I have just purchased the FastLane version. I use an RSP-1a SDR Receiver and SDRUno Software.
Quesion:
In the Notes.txt file of DSD it tells you to select Passive Digital Monitoring which is located under the Control Menu
Can anyone tell me what this does please.
It allows you to select any input source other than TCP linking for feeding audio to DSD+ (virtual audio cable, line-in input, basically anything from the computer's sound card)
It allows you to select any input source other than TCP linking for feeding audio to DSD+ (virtual audio cable, line-in input, basically anything from the computer's sound card)
Thanks.
Does this that in the SDRUno Program, I can choose My Speakers for the Output device rather than Virtual Audio Cable and in DSD choose the Passive Digital Monitoring option and DSD and it will still decode when it lands on a digital signal like DMR
A number of those are likely help files you generated yourself.
When there is a new DSDPlus.exe or FMPx.exe file, I run one of the following from a batch file to create a help file I can print. When I save it, I change the name to the version number.
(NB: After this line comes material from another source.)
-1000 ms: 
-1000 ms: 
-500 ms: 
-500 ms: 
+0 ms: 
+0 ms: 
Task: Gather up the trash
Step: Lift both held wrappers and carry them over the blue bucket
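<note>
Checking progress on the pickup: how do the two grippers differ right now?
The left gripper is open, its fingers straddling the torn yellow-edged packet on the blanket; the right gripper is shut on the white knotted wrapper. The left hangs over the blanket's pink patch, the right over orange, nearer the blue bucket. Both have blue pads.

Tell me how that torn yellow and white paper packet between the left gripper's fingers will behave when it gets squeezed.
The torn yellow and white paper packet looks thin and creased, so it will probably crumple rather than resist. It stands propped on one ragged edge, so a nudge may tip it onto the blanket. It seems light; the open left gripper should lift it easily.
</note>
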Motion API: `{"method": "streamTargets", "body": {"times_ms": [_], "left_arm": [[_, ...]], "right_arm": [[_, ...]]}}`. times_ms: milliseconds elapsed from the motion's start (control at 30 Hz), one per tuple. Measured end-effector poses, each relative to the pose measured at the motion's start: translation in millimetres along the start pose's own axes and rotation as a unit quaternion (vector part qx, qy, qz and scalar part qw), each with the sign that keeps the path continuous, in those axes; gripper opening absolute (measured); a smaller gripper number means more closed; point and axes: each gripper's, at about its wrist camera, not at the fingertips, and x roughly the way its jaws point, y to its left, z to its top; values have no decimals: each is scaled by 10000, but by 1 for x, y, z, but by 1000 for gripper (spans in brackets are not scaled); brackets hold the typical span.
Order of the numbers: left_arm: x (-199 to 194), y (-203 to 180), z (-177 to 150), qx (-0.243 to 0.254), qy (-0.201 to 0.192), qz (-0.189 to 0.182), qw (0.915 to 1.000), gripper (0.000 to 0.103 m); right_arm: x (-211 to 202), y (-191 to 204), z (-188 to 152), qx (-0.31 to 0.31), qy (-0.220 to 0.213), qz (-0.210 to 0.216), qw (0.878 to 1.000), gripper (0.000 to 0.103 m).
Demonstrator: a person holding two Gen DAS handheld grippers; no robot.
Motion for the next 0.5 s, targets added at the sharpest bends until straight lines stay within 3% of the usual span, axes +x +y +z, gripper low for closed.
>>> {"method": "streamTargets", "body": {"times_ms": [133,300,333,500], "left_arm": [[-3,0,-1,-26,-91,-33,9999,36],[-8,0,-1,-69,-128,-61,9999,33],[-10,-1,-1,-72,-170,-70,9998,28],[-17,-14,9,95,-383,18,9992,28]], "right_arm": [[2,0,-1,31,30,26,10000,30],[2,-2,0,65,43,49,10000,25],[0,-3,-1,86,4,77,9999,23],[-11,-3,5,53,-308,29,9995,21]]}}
DSDPlus -h >DSDPlus_Help.txt
FMPA -h >FMPA_Help.txt
FMP24 -h >FMP24_Help.txt
if people are running programs they don't know without running -h,/?, or man (foobar)initially, each of which is a widely practiced help/man file trigger...
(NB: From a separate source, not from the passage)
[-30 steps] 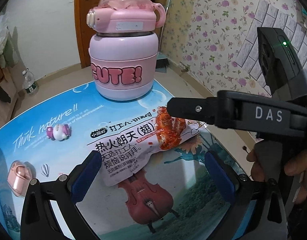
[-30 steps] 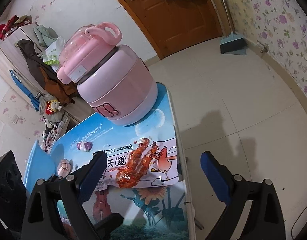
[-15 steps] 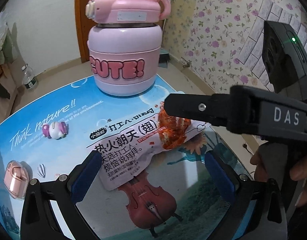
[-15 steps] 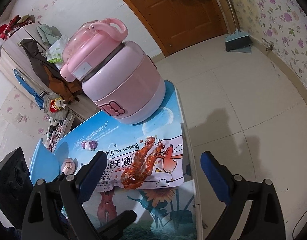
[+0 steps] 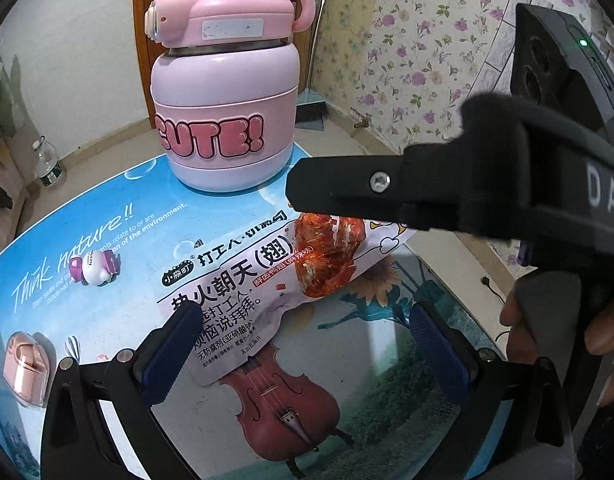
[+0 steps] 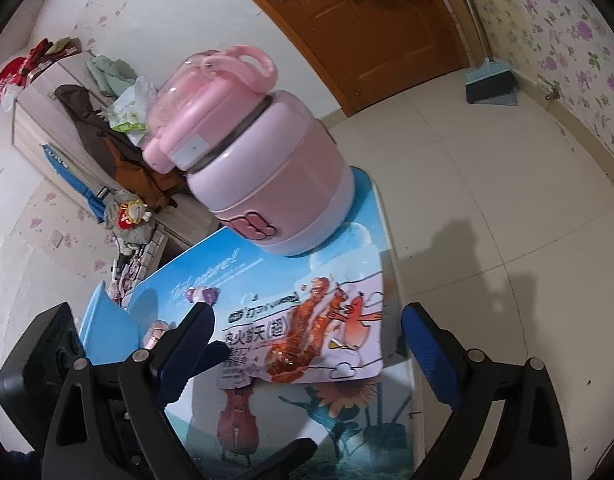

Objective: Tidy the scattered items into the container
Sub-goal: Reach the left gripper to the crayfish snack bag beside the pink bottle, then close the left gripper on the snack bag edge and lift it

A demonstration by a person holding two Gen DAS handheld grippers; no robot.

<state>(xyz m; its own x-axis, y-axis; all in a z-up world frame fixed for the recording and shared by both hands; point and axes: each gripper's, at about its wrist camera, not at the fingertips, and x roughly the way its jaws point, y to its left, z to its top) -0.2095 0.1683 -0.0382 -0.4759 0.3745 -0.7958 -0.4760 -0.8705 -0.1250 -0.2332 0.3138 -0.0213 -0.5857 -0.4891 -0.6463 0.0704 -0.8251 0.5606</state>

It is nice that they generate the txt files for you, I missed that DSD nuance...makes it easier for me to rtfm
It allows you to select any input source other than TCP linking for feeding audio to DSD+ (virtual audio cable, line-in input, basically anything from the computer's sound card)
I just want to add a little more to this reply. It's a good answer but I wanted to add this: Passive Monitor is the main mode you would use when monitoring non-trunked channels, TCP linked or otherwise. All other modes are for following trunked systems. But this one is your "conventional" monitoring mode.
Hope this helps and I hope it doesn't come across as saying Whiskey's answer isn't correct.